I'm working on a collection of poems, which I am hoping to self-publish this summer, fingers crossed. (Self-publish, partly out of a love of cutting out the middleman, and partly because the mixture of overt sexuality with overt religiosity would demand a publisher of such exceptionally broad mind that I do not really expect to find one.) This is the seventh of what, I hope, will be ten sonnets contained in said collection; I'm fairly pleased with it, and it is representative, so I've decided to make it my Thursday non-essay post this week.

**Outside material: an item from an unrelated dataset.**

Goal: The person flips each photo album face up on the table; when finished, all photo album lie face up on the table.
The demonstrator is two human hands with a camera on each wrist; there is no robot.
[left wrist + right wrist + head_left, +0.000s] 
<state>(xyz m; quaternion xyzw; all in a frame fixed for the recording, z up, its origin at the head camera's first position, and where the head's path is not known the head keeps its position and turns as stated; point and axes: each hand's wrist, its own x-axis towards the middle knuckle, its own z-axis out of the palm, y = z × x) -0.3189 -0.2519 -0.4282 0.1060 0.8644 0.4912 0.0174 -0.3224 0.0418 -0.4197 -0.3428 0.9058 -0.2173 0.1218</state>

"If any man do his will, he shall know of the doctrine." The Gospel according to Saint John, VII.xvii
Broken with beauty in a lover's arms,
Sweetly distressed and stricken down by pleasure,
Exalted by pains splendorous past measure --
And then collapsing in his salt night-charms.
Sleep comes and goes; the Moon looks through the veil
Drawn round incensate touching in the dark.
Fingers on drowsing skin can feel his spark
Of icon-deity, with sweat grown stale.
Is this my heart's desire, this my delight?
I turn to face my own edge of the bed
And bitterly think how the god has flown,
While he, Thy substitute this single night,
Sleeps on. My prayers are mute with things unsaid:
With Thee, without Thee, I am yet alone.